This study explored the phenomenon of training educators using Participatory Action Research (PAR) in using moral dilemma discussions as a teaching strategy to teach values in their Life Orientation lessons. The research was located within the specific context of a qualitative interpretivist study. A Participatory Action Research design was used to explore this design’s potential as a method for the interactive training of educators to implement moral dilemma discussions in primary schools specifically.
The criteria used to select the participants included using Grades 4 -7 primary school learners of diverse cultures in a single-religion independent school. Within this school the study focused on the 3 Life Orientation educators teaching these pre-determined grades. Data on how the educators experienced the training, the implementation of moral dilemma discussions and the participation of the learners was collected using a group interview, non-participatory observations and semi-structured interviews. The aim of the non-participatory observations and semi-structured interviews was to determine how the educators and learners responded to moral dilemma discussions and to focus on the learners’ ability to participate in moral reasoning as Kohlberg intended as well as whether any moral action was implemented as a result of the discussions.

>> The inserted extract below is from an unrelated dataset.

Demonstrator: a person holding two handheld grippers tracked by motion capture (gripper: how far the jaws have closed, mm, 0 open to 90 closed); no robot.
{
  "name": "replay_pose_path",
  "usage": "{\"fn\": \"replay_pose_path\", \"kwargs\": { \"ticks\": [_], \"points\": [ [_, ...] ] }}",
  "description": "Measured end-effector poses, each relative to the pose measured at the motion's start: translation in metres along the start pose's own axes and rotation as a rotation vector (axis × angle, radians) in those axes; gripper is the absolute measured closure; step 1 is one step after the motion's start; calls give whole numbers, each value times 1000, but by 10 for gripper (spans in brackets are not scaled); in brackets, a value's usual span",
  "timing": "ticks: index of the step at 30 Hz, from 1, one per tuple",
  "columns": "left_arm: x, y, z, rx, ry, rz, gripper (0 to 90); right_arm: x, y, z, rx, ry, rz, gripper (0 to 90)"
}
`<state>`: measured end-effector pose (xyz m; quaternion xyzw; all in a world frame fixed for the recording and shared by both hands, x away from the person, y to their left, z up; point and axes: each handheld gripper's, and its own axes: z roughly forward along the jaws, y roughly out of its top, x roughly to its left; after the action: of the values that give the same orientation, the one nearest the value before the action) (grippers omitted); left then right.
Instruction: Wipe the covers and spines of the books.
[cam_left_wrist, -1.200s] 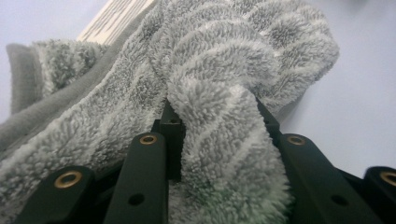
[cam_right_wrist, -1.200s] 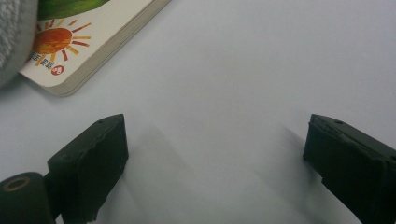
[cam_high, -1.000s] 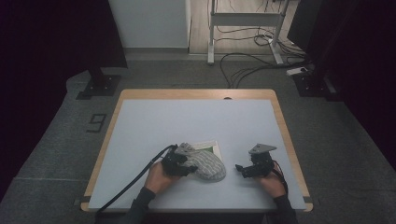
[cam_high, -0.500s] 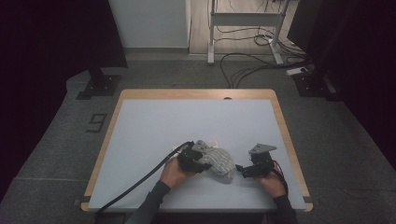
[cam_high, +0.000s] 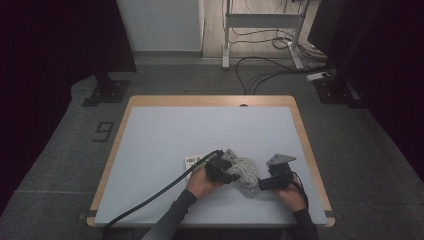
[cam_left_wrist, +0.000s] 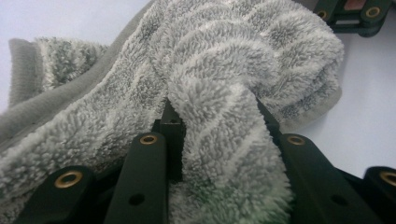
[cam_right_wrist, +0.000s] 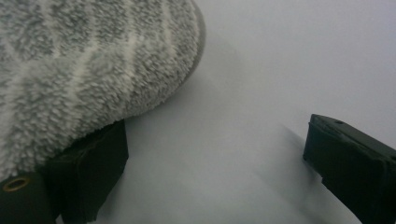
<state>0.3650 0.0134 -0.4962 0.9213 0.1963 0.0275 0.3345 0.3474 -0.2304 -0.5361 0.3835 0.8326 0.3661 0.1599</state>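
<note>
Fuzzy grey cloth (cam_high: 243, 172), dragged right since earlier, now bunched near-right on the table (cam_high: 165, 135): my left gripper (cam_left_wrist: 219, 140) jaws pinch a fold, my right gripper (cam_right_wrist: 210, 163) jaws gape beside it; bite the edge squarely.

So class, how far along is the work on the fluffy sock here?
Done: the left gripper is shut on a fold of the sock. In hand: the sock lies bunched on the table beside a label card. Left: the right gripper is open at its edge and has yet to grip.
</note>
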Motion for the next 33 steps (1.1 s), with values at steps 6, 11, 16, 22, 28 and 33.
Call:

The findings of the study revealed that educators are very set in their ways of teaching and find it difficult to explore new ideas. A reason for the resistance to change could be supported by the fact that the educators experience pressure from the management of the school to comply with the curriculum and have therefore become curriculum-bound in their teaching approach. The curriculum dominates educators’ approach to teaching. This study also revealed that effective training opportunities and the implementation of teaching strategies is only successful with the support and encouragement of the management team of the school. Finally this study showed that primary school learners do have the potential cognitive ability to participate in moral reasoning. This deviates from Kohlberg’s theory and requires further research with more primary school cohorts. However, moral action leading from moral dilemma discussions remains a challenge. Since this study aimed to explore the possibilities of using moral dilemma discussions as a teaching strategy for values education, the preliminary findings suggest the need for more research to promote moral action to flow from these moral dilemma discussions. These discussions would be enhanced by first creating new knowledge based on the moral dilemma presented.